ATTİLÂ İLHAN: Fikri cephesini biraz anlattım. Hasan aslında materyalist değil, yapısı itibarıyla ruhen metafiziğe yatkın bir adamdı. Yani, soyut felsefi spekülasyona kafası çok yatkındı. Meselâ Kaynak`ta çıkan bir yazısı vardı. 'Aklın Sınırları' diye bir yazıydı. Beni çok etkilemişti. Aklın sınırları üzerine düşünüyordu. Marksist birisi bunu düşünmez. Ama çok sistemli bir sentez taraftarıydı. Ve aynı şekilde şunu da çok rahatlıkla söyleyebilirim. Benim sentez çabamın gerisinde yine Hasan`ın rolü vardır. Yani 'Bir sanatçının, fikir adamının, aydının mutlaka metoda sahip olması ve o metotta deneysel bir sentez yapması lâzımdır.' Bu tamamen onun düşüncesidir. Ve ben bunu uygulayan biriyim.

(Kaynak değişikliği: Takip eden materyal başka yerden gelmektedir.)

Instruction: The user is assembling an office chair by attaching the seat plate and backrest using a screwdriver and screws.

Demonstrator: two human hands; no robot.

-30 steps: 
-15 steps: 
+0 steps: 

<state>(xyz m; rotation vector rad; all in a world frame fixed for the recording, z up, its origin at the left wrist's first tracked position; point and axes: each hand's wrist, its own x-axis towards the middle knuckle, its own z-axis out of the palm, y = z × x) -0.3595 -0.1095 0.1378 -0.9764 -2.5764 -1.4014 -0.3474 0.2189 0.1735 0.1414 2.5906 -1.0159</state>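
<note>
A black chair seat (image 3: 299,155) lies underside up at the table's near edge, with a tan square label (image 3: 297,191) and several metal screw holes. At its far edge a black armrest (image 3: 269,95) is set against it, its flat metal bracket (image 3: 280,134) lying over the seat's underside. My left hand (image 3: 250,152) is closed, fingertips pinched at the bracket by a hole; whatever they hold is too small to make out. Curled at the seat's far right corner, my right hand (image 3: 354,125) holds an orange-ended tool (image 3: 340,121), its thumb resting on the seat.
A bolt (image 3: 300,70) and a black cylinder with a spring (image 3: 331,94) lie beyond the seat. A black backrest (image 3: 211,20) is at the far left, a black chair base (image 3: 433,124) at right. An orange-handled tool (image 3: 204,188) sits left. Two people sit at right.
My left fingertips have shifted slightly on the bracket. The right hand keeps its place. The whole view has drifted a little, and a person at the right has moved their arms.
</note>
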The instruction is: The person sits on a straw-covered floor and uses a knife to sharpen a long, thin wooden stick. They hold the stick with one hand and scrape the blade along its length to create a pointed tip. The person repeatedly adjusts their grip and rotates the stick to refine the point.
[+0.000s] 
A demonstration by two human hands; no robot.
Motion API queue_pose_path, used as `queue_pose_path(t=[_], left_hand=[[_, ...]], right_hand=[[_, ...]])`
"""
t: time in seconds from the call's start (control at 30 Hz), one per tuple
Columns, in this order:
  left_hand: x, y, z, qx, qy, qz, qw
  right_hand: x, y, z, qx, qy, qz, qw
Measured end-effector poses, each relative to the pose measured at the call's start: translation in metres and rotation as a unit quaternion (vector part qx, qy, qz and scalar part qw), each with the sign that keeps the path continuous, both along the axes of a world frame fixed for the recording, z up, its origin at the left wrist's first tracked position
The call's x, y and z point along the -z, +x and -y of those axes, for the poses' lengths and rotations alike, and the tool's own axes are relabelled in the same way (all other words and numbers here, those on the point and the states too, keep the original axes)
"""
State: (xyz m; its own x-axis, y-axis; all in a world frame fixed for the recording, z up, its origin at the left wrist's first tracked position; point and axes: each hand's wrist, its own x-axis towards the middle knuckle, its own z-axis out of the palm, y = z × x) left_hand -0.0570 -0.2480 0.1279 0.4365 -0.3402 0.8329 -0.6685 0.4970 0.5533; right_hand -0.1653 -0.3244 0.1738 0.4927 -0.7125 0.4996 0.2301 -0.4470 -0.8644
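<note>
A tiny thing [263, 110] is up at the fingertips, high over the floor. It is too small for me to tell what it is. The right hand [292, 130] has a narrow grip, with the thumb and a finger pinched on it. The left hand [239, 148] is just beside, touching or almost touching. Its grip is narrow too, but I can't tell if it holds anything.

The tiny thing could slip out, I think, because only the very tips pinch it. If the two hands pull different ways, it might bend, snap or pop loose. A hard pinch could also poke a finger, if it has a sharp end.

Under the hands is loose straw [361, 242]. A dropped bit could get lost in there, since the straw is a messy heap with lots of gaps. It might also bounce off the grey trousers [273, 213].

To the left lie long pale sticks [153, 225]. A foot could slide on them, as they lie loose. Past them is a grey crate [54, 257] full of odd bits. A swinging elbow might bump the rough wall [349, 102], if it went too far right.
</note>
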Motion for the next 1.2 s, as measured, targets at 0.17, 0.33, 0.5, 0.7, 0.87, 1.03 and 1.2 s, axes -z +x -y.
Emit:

Herkes bilir benim sosyalist ve Marksist olduğumu. Ama benim fikirlerim ve tezlerim öteki sosyalist ve Marksistlere benzemez. Neden? Çünkü ben metodu kendime göre kullanırım. Tartışmaya da hazırımdır gereken insanlarla. Bu tez Hasan`ın da teziydi. Yani, bunu biz tabiri caizse aramızda beraber oluşturduk konuşurken. Çünkü karşımızda şöyle bir şey vardı: O zamanki komünistlerden Andrey Jdanov diye bir herif vardı. Rusya da Komünist Parti`nin önemli bir yerinde. Onun bir sanat anlayışı vardı ki o sanat anlayışı 'Parti ne derse doğrusu odur' idi. Biz buna itiraz ediyorduk. Doğru olan metottu. Ben metodu alır uygularım. Ben bunu yanlış uygularsam, bana söylersin tartışırız. Ama ben metodu senin gibi uygulamıyorum diye beni hapse atamazsın. Rusya`da atıyorlardı insanları hapse. Buna biz karşı çıkıyorduk. Böyle bir özgürlükçü yanı vardı Hasan`ın da.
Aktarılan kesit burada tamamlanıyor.